Posted on 04/26/2022 3:24:41 AM PDT by EBH

Summary

The Federal Bureau of Investigation (FBI) is informing Food and Agriculture (FA) sector partners that ransomware actors may be more likely to attack agricultural cooperatives during critical planting and harvest seasons, disrupting operations, causing financial loss, and negatively impacting the food supply chain. The FBI noted ransomware attacks during these seasons against six grain cooperatives during the fall 2021 harvest and two attacks in early 2022 that could impact the planting season by disrupting the supply of seeds and fertilizer.

Cyber actors may perceive cooperatives as lucrative targets with a willingness to pay due to the timesensitive role they play in agricultural production.

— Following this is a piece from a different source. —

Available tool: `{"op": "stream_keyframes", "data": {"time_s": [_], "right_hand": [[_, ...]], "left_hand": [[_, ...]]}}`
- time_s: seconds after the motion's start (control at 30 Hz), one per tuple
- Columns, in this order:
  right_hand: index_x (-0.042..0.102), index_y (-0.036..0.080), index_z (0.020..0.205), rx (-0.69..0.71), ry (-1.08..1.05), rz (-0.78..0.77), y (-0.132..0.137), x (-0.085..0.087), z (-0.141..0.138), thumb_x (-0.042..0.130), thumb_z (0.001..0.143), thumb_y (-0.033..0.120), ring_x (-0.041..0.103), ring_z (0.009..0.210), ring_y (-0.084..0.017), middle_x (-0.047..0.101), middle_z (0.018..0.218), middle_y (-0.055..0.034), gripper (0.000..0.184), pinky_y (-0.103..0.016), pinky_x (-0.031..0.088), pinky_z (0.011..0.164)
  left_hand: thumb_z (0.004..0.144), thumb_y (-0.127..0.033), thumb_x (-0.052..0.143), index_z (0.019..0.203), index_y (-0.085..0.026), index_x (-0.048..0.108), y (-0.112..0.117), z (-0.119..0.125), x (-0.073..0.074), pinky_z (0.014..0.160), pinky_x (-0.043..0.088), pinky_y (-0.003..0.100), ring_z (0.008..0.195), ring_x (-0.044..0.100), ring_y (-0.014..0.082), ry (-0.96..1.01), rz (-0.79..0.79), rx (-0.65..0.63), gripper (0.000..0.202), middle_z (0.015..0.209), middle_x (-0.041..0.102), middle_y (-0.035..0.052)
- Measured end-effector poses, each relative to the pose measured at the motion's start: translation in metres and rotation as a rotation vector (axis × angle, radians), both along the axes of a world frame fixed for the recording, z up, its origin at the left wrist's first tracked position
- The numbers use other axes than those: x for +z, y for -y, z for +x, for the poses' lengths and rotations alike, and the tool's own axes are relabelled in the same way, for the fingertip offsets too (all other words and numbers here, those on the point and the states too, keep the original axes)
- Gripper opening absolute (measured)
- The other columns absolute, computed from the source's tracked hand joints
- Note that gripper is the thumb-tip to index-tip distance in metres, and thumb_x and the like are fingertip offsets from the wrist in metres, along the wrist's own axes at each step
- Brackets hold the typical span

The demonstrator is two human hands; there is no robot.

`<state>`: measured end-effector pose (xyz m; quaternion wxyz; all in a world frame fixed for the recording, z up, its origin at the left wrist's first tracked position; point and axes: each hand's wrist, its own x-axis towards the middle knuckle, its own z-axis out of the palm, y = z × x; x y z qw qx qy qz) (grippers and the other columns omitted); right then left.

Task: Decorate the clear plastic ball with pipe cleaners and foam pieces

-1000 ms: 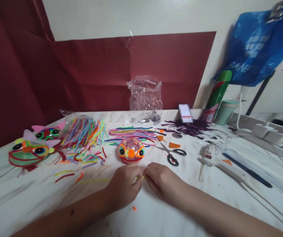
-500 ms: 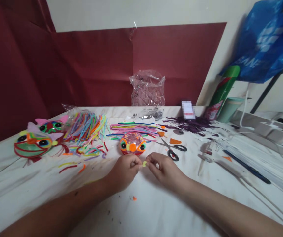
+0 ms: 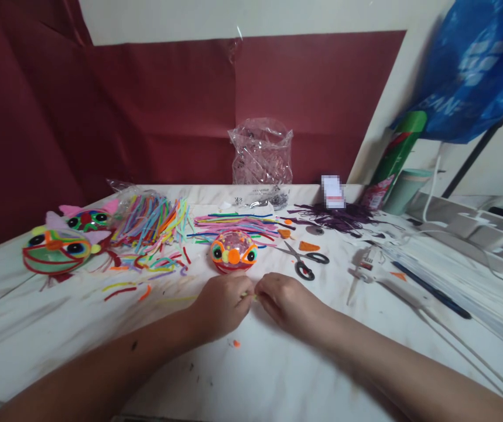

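Observation:
Pinched between the fingers of my left hand (image 3: 225,303) is a thin yellow pipe cleaner (image 3: 181,298), whose tail runs out past the wrist to the left. My right hand (image 3: 285,300) is closed beside it, fingertips on the pipe cleaner's other end; most of the bend is hidden by the fingers. Just beyond both hands sits a round clear ball with a face (image 3: 233,257), bearing black eyes, orange trim and an orange nose. Black-handled scissors (image 3: 304,268) lie spread apart to its right.
Two finished face ornaments (image 3: 55,252) stand at the left near a bag of coloured pipe cleaners (image 3: 146,223). A hot glue gun (image 3: 392,287) with its cord and a dark blue stick (image 3: 435,293) lie on the right. Purple strands (image 3: 339,218) are heaped behind.
My hands have drawn closer together and curled further round the yellow piece, so less of it shows between them. The view has tilted slightly.

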<state>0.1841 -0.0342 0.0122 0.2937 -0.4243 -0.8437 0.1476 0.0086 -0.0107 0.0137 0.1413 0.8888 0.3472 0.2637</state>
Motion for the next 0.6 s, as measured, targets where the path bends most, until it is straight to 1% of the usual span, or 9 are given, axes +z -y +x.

Although ransomware attacks against the entire farm-to-table spectrum of the FA sector occur on a regular basis, the number of cyber attacks against agricultural cooperatives during key seasons is notable.

According to a February 2022 Joint Cybersecurity Advisory1 authored by cybersecurity authorities in the United States, Australia, and the United Kingdom, ransomware tactics and techniques continued to evolve in 2021.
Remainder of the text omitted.